Did stay-at-home orders help prevent covid-19 hospitalizations?
A paper in JAMA attempts to address this question. Researchers from University of Minnesota looked at hospitalizations of U.S. states with and without stay-at-home orders. These researchers created a covid-19 hospitalization tracking website from each state's department of health website and updated it daily. Four states were included in the study. Hospitalization growth rates deviated (i.e. rose significantly less) after stay-at-home orders were placed. These authors suggest that stay-at-home orders resulted in significantly fewer covid-19 hospitalizations. While the results of this study make intuitive sense, the study has substantial limitations.
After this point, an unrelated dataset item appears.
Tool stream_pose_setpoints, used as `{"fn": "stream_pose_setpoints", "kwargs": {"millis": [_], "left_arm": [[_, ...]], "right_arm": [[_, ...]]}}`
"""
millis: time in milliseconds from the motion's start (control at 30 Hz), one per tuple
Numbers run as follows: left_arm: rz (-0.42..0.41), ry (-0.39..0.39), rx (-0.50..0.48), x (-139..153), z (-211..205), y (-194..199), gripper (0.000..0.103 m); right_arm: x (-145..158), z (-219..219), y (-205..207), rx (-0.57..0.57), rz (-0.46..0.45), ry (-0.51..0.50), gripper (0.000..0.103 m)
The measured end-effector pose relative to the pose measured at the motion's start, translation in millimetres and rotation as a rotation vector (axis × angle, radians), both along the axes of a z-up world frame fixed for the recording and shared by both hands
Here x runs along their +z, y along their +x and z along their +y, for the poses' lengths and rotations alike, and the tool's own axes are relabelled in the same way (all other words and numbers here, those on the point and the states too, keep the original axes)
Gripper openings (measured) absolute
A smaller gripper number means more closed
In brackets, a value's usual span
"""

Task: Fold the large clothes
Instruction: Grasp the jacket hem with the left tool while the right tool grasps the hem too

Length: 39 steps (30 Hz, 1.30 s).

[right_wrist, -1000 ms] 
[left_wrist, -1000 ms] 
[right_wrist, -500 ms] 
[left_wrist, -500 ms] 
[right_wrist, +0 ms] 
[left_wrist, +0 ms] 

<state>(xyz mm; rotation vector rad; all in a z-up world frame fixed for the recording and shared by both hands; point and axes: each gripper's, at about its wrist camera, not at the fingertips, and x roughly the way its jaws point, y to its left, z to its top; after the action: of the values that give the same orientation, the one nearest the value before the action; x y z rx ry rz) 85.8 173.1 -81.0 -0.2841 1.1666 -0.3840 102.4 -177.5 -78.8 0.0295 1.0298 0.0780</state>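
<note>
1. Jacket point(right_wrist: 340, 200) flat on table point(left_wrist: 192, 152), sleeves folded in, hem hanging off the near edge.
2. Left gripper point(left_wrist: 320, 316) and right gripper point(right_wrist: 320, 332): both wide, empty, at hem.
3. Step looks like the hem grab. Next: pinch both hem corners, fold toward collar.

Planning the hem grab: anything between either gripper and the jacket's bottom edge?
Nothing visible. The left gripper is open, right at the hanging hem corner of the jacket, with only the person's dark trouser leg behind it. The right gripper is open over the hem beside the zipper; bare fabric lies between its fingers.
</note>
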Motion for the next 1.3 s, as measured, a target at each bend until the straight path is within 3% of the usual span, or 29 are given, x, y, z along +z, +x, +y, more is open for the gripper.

The most crucial problem with the study is that the complexities of disease spread for an emerging infectious disease is unlikely to be fully understood simply by picking a before-and-after date of a certain policy and then trending hospitalization rates. There are likely many confounding factors that lead to decreased hospitalizations. For example, in some states, political biases may have meant that residents were less or more likely to adhere to social distancing, and other actions that can slow down the spread of disease such as the wearing of face masks. Previous reports also suggest that the rate of emergency room visits declined by 42 percent during the pandemic, so it possible that people lower hospitalization rates reflected "hospital-phobia" rather than a lower number of cases.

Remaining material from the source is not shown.